Intervention de Gérard Leseul

Séance en hémicycle du vendredi 23 juillet 2021 à 15h00
Santé au travail — Discussion générale

Photo issue du site de l'Assemblée nationale ou de WikipediaGérard Leseul :

Nous arrivons au terme de l'examen parlementaire de la proposition de loi pour renforcer la prévention en santé au travail. Nos collègues sénateurs ont apporté certaines modifications positives à ce texte. Ainsi, dans le domaine de la lutte contre le harcèlement sexuel, ils ont modifié sa définition dans le code du travail, à l'initiative du groupe socialiste. Elle prévoit désormais que le harcèlement est constitué lorsqu'il est subi par la victime, et non lorsqu'il est imposé par l'auteur.

Néanmoins, malgré quelques ajouts, l'équilibre général du texte ne se trouve pas modifié, et les défauts et les manques que nous soulevions dès la première lecture sont toujours présents.

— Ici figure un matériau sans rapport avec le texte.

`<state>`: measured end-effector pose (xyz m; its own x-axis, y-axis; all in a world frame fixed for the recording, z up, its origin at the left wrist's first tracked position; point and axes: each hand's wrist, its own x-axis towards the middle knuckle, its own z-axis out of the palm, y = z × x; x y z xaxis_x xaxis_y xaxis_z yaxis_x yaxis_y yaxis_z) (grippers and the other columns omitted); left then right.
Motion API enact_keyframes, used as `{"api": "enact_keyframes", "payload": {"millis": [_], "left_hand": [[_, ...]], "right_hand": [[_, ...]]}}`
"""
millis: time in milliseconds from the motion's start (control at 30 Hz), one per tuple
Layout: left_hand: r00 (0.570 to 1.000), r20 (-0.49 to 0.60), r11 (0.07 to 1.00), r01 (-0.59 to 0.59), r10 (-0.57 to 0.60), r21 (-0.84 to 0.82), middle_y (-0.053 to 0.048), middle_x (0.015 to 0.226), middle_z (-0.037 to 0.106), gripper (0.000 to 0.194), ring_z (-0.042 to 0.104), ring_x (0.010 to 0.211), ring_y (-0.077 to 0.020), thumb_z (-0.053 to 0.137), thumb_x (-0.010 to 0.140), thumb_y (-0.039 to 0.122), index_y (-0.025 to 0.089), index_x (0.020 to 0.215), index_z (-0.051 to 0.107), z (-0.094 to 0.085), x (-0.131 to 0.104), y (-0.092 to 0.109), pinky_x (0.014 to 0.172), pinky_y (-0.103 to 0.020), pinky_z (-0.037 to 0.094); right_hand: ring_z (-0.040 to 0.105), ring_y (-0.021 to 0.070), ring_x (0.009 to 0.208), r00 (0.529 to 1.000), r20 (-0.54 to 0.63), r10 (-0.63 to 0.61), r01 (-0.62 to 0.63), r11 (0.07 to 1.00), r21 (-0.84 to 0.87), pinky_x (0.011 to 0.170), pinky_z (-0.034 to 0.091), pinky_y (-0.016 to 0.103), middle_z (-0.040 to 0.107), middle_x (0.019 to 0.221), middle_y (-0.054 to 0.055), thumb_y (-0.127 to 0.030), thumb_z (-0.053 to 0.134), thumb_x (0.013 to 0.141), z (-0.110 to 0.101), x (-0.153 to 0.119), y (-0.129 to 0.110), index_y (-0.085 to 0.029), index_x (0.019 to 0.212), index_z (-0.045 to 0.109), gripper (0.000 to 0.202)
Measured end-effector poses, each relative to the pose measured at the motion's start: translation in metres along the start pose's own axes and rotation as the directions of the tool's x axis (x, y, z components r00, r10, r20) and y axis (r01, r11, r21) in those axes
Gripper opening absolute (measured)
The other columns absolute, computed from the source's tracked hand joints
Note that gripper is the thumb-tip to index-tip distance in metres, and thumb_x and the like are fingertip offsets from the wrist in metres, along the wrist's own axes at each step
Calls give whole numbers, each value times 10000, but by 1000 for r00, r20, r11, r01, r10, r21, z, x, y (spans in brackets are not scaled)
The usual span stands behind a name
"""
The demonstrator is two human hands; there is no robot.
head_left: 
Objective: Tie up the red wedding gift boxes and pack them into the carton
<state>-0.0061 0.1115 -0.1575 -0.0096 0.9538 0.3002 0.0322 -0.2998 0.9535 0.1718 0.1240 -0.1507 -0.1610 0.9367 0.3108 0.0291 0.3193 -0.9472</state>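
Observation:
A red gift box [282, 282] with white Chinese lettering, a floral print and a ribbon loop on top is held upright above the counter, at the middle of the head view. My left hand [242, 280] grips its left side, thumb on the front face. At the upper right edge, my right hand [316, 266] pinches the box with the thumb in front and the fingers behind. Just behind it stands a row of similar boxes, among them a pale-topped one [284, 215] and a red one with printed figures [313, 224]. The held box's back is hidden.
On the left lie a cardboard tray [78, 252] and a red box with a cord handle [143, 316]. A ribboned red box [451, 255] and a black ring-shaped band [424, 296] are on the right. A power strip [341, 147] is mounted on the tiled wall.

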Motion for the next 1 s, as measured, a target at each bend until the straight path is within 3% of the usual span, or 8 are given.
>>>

Cette proposition de loi n'est malheureusement pas capable de rendre la médecine du travail attrayante. Pourtant, les besoins sont grandissants. La crise du covid et le bouleversement des conditions de travail ont entraîné une dégradation de la santé des travailleurs, avec une hausse importante des troubles psychosociaux, comme la DARES – Direction de l'animation de la recherche, des études et des statistiques – l'a identifié, en pointant le doublement du risque de dépression et une détérioration importante de la santé des salariés.

Certes, le texte reprend en grande partie les conclusions de l'accord national interprofessionnel signé en décembre dernier de façon quasi unanime par les confédérations syndicales, à l'exception d'une grande centrale. Pour autant et de manière paradoxale, les professionnels de la santé au travail, qui sont les premiers concernés, n'y ont pas été suffisamment associés et n'ont pas manqué d'opposer certaines critiques à votre texte. Au point que 800 médecins du travail ont écrit aux députés pour demander des aménagements assez radicaux à la proposition de loi. Ils dénonçaient l'absence d'avancée notable pour la prévention des risques professionnels et une régression sans précédent pour la protection des salariés, liée à la nouvelle organisation de leur suivi, qui renvoie dos à dos médecins du travail et médecins généralistes.

Ainsi, les critiques que nous adressions à ce texte en première lecture restent identiques. Tout d'abord, la crainte relative à la préservation du secret médical entre médecine du travail, médecine de ville et hôpital demeure entière ; les débats n'ont pas apporté suffisamment d'éléments rassurants. Ensuite, nous continuons à y voir une gestion de la pénurie : sous couvert d'une réorganisation de la gouvernance et d'une harmonisation de l'offre, le décloisonnement entre santé publique et santé au travail fait fi de la désertification médicale de beaucoup de nos territoires.

Enfin, il faut mentionner les manques et les questions insuffisamment abordées dans ce texte : la bonne articulation de la santé et de l'inspection du travail, la responsabilité des employeurs en cas d'accident du travail ou de suicide, les risques psychosociaux, la pénibilité, la qualité de vie au travail, la santé des travailleurs en intercontrat ou en recherche d'emploi. En réalité, on assiste à un glissement vers des missions de santé publique et de promotion de la santé globale et à une dilution de la mission de santé au travail au profit d'une notion de santé en entreprise.

Pour notre part, nous considérons que la prévention des maladies professionnelles et des risques psychosociaux doit être prioritaire. La pleine santé, physique et mentale, au travail est la condition d'un travail qui émancipe ainsi qu'une dimension de la justice sociale.

Selon nous, une vraie politique de santé au travail doit viser un triple objectif : mieux connaître et identifier les risques et les maladies professionnelles en renforçant la recherche en santé du travail et les organismes de veille ; mieux les prévenir en garantissant un accès rapide et de qualité à un service public unifié de prévention et de santé au travail et un meilleur suivi des travailleurs ; mieux les reconnaître et les réparer, notamment en révisant le tableau des maladies professionnelles pour prendre en compte les risques émergents et les poly-expositions, mais aussi en abaissant le taux minimal d'incapacité permanente partielle– reconnaissance des affections psychiques comme le burn-out – et en rétablissant les critères de pénibilité. Nous reviendrons sur le covid long.

Ces objectifs d'une grande politique de santé au travail ne se retrouvent pas dans votre texte, ce qui nous conforte dans l'idée qu'il s'agit d'une occasion manquée, d'une proposition de loi issue d'une vision encore trop technique et sans grand souffle. C'est pourquoi le groupe Socialistes et apparentés votera contre.